Years later, the government stepped in to investigate the issue and take action. Unfortunately, many continue to live with serious illnesses as a result of the water contamination at Camp Lejeune, and many lives have been lost.
Numerous victims are still receiving devastating news regarding their health to this day. The effects of the water contamination tragedy at Camp Lejeune have been felt for years and will continue for years to come.
Toxic Chemicals Found in the Water at Camp Lejeune
Multiple water treatment plants at Camp Lejeune contained harmful chemicals at dangerous concentrations of 300 times or more above the levels permitted by safety standards.
Also known as tetrachlorethylene, the uses of PCE include dry cleaning and metal degreasing. Recent studies have shown this toxic chemical increases the risk of non-Hodgkin’s lymphoma, bladder cancer, and multiple myeloma. It may also contribute to neurobehavioral difficulties.
TCE is often used as a degreaser for metal machinery. The National Cancer Institute has positively linked TCE to kidney cancer and has found potential links to other types of cancers.
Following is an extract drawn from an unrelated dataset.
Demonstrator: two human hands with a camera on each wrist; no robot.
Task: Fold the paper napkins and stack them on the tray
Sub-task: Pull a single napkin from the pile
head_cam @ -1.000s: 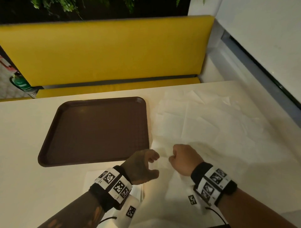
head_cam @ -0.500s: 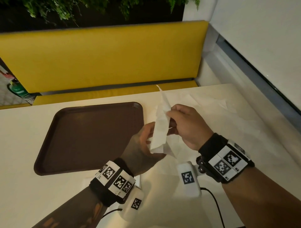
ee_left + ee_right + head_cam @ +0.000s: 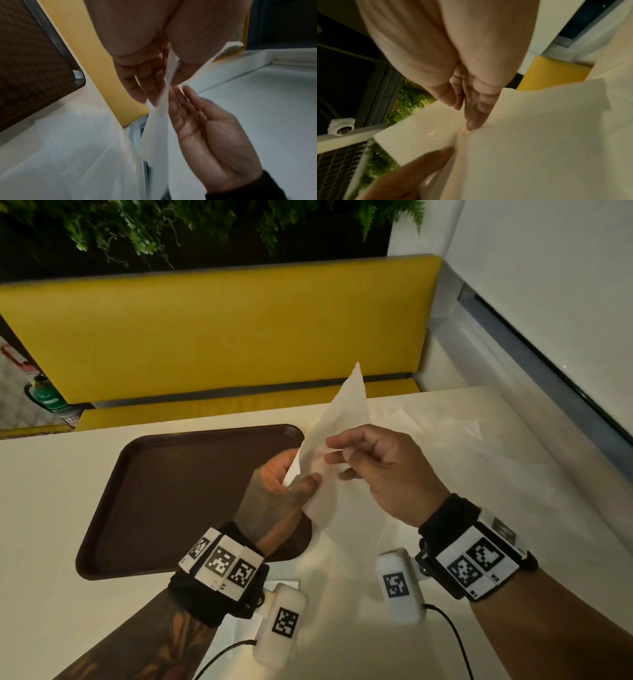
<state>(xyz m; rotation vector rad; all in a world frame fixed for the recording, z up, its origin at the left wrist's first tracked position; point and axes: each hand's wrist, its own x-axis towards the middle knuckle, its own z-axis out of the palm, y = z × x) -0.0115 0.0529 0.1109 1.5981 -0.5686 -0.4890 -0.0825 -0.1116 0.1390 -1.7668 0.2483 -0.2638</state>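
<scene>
Since a second ago both hands have risen from the table, bringing a napkin [image 3: 337,419] up with them, and since half a second ago its top corner has climbed higher against the yellow bench. The left hand [image 3: 274,491] pinches the napkin's lower left edge, thumb on the near side and fingers behind the sheet. The right hand [image 3: 383,470] pinches the sheet just to the right of that, fingertips and thumb closed on the paper; the left wrist view shows its long fingers [image 3: 181,106] lying along the tissue. The napkin is thin, white and slightly translucent, so the fingers show faintly through it. It stands nearly upright in the air above the table, tapering to a pointed top corner, with soft creases and a loose lower part hanging toward the table. Under and to the right of the hands, more white napkins [image 3: 445,460] lie spread flat and overlapping on the pale table [image 3: 51,508]. The brown tray [image 3: 164,494] sits on the table to the left of the hands, and nothing can be seen lying on its visible part. Both wrists wear black bands with square black-and-white coded markers; no readable words appear on them. Beyond the table runs the yellow bench [image 3: 219,337], with green foliage [image 3: 154,227] above it. At the far left stands a green object [image 3: 46,398] with a white label whose writing is too small to read.
</scene>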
Benzene is used to make other chemicals that are needed to manufacture plastics, resins, synthetic fibers, and nylon. The chemical is also utilized in making dyes, drugs, and pesticides. Benzene is linked to certain cancers, including leukemia.
Vinyl Chloride (VC)
VC is a colorless gas with many uses, including producing plastic products. In the past, VC was used in everyday products, like makeup. This gas can cause a rare form of liver cancer, along with lung, brain, and other types of cancers.
The sources of chemical contamination at Camp Lejeune varied. Some of the contamination came from improper waste disposal practices, leaking underground storage tanks, and industrial area spills.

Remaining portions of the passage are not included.